Speaking of which, the famous “All Blacks Haka” isn’t just limited to the Rugby pitch. In New Zealand, it can also be found on the diamond.
The first New Zealander to be drafted by an MLB team will be managing the World Baseball Classic squad. Born in New Zealand but raised in the United States, Andy Skeels is one of the winningest managers in professional baseball over the past four years. Skeels has been at the helm of two championship-wininng San Jose Giants ballclubs – the class A affiliate of the San Francisco Giants. Skeels is optimistic about the chances of the Diamond Blacks – and baseball in general – enjoying success in New Zealand.
“We’ve barely scratched the surface. The whole country can swing a bat, the whole country can throw a ball. There are diamonds here, there are umpires here. There’s coaches already here. It’s a sporting country. It’s like the stars are aligning for baseball to explode here more than any other nation in the world. Major League Baseball believes that we are coming. They believe there is a ready-made population who are already baseball people.”
“We’re incredibly excited about the roster we’re going to have on the field for us in Taiwan. It’s great to have identified so many New Zealand-eligible players of this caliber, current and former collegiate and professional players, plus talented and up-and-coming New Zealand domestic players who will, for the first time, reveal what they can do on the world stage.”

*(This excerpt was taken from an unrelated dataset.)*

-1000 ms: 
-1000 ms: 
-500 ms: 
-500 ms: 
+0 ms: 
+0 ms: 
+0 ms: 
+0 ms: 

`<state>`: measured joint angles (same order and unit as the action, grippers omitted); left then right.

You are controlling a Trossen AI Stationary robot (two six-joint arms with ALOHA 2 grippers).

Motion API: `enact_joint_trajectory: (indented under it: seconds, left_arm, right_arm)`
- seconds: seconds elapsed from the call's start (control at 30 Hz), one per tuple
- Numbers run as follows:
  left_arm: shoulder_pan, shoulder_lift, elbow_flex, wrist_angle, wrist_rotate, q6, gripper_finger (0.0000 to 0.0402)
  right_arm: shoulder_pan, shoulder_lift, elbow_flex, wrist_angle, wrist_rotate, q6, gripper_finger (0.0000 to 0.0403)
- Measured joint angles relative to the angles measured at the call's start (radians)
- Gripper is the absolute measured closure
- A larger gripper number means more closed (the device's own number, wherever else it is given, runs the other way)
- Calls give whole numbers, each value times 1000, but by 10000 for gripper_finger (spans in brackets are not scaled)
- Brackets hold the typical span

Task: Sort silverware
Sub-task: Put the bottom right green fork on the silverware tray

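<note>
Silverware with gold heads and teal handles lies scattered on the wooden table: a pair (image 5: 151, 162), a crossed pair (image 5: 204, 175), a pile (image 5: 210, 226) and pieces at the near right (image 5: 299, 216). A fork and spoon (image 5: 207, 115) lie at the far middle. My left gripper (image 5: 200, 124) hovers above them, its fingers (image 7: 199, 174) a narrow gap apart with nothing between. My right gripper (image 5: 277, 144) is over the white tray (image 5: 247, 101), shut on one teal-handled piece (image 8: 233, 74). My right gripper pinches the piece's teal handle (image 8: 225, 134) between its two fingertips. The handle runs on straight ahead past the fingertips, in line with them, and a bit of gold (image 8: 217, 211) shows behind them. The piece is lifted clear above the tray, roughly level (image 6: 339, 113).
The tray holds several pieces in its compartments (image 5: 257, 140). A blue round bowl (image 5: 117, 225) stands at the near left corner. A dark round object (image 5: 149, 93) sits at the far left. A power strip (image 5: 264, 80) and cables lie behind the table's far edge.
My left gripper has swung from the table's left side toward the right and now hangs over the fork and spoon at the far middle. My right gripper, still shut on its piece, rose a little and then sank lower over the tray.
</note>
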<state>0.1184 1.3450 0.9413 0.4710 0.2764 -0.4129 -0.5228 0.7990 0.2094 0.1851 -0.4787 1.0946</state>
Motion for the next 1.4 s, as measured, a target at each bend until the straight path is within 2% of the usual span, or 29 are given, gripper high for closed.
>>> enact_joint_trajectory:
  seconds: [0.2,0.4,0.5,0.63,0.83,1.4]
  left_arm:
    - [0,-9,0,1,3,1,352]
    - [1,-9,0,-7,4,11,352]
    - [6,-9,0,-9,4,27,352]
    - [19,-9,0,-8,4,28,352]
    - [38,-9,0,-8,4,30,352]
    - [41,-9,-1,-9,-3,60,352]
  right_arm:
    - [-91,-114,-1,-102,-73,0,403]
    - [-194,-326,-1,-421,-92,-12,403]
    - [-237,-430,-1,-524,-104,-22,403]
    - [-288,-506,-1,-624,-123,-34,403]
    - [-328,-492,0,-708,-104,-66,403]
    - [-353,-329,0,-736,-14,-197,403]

The Diamond Blacks have many connections to the Toronto Blue Jays. The most experienced player on the team is 28-year old Scott Campbell, a member of the Toronto Blue Jays farm system before retiring in 2011 due to a degenerative hip condition. He’s had a cortisone shot and believes he can get through the rigours of a six-game build-up tour of Australia and a four-match tournament in Taiwan.

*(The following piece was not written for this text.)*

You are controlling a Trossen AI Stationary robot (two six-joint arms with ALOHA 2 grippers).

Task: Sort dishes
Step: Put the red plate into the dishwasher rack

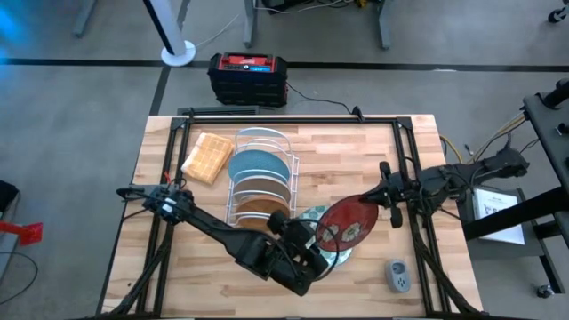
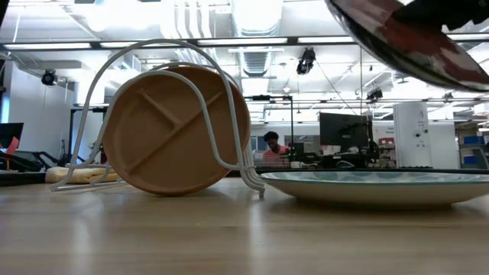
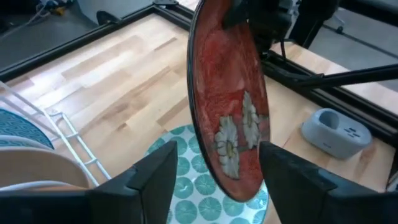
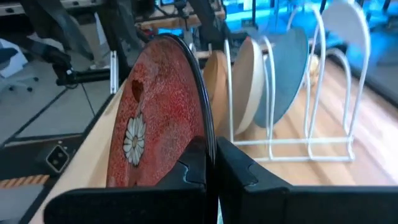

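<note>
Red plate [image 1: 348, 222]: red with white flowers, dark rim; held on edge, tilted, lifted off the table, above the teal plate. Also seen in the low view [image 2: 412, 42], the left wrist view [image 3: 230, 106] and the right wrist view [image 4: 155, 118].
Right hand [image 1: 384, 206]: fingers closed narrow on the red plate's rim; in the right wrist view the rim sits between the two dark fingers [image 4: 245, 171].
Left hand [image 1: 317, 246]: fingers spread wide, holding nothing; the red plate's lower edge lies in the gap between them, contact cannot be told. Fingers [image 3: 155, 180] show on either side of the plate in the left wrist view.
Teal plate [image 1: 331, 253]: pale dots, flat on the table just beside the rack's near end, under the red plate and the left hand. Low view [image 2: 374, 187]; left wrist view [image 3: 199, 199].
Wooden plate [image 2: 172, 130]: brown, divided into compartments; stands on edge in the rack, nearest slot to the teal plate [image 1: 262, 197].
Blue plate [image 1: 258, 166]: light blue, on edge in the rack behind the wooden plate.
Rack [image 1: 263, 135]: white wire, mid-table; far slots hold no plate.
Waffle block [image 1: 207, 157]: tan, flat on the table beside the rack.
Table [image 1: 356, 151]: light wood.
</note>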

“I know there are going to be some rough days ahead but that’s okay,” he says.
“Having this opportunity to get out there and perform for my country is kind of special. It may be my last chance. Who knows what the hip is going to do over the next couple of years. I’m looking forward to it. It’s going to be a good ride.”
Auckland native Daniel Devonshire was drafted by the Toronto Blue Jays earlier this year. The Blue Jays decided to draft the 20-year old first baseman after having seen him play in only one game. Devonshire is expected to bat in the middle of the Diamond Blacks’ order.
Former Blue Jays shortstop Chris Woodward has signed on with the Diamond Blacks as a coach. Woodward was previously part of an MLB ambassador trip aimed at getting New Zealanders interested in the sport, and increasing the skill level of New Zealand coaches and players. He has also trained the under-18 team in preparation for international competition.
Woodward will be joined by bench coach Jay Bell and hitting coach Darrell Evans, who spent 21 years in MLB and is 47th on the all-time home-run list
Clearly an underdog as the only non-ranked team in the WBC tournament, New Zealand will be in tough against Thailand, the Philippines and host nation, the 7th ranked team in the world, Taiwan/Chinese Taipei. With that said, baseball is poised for great things in New Zealand and the Diamond Blacks’ upcoming WBC appearance will provide the team with much needed exposure in their home country. With a population of over 4 million and only 6000 registered baseball participants, the sport is very much in its infancy. With a 300% annual growth rate, baseball in New Zealand has nearly limitless potential. As a result of their invitation to the WBC, New Zealand Baseball has received $200,000 from MLB – equivalent to their entire annual budget. With additional sponsorships and increased infrastructure, expect to hear much more about Diamond Black baseball in the future.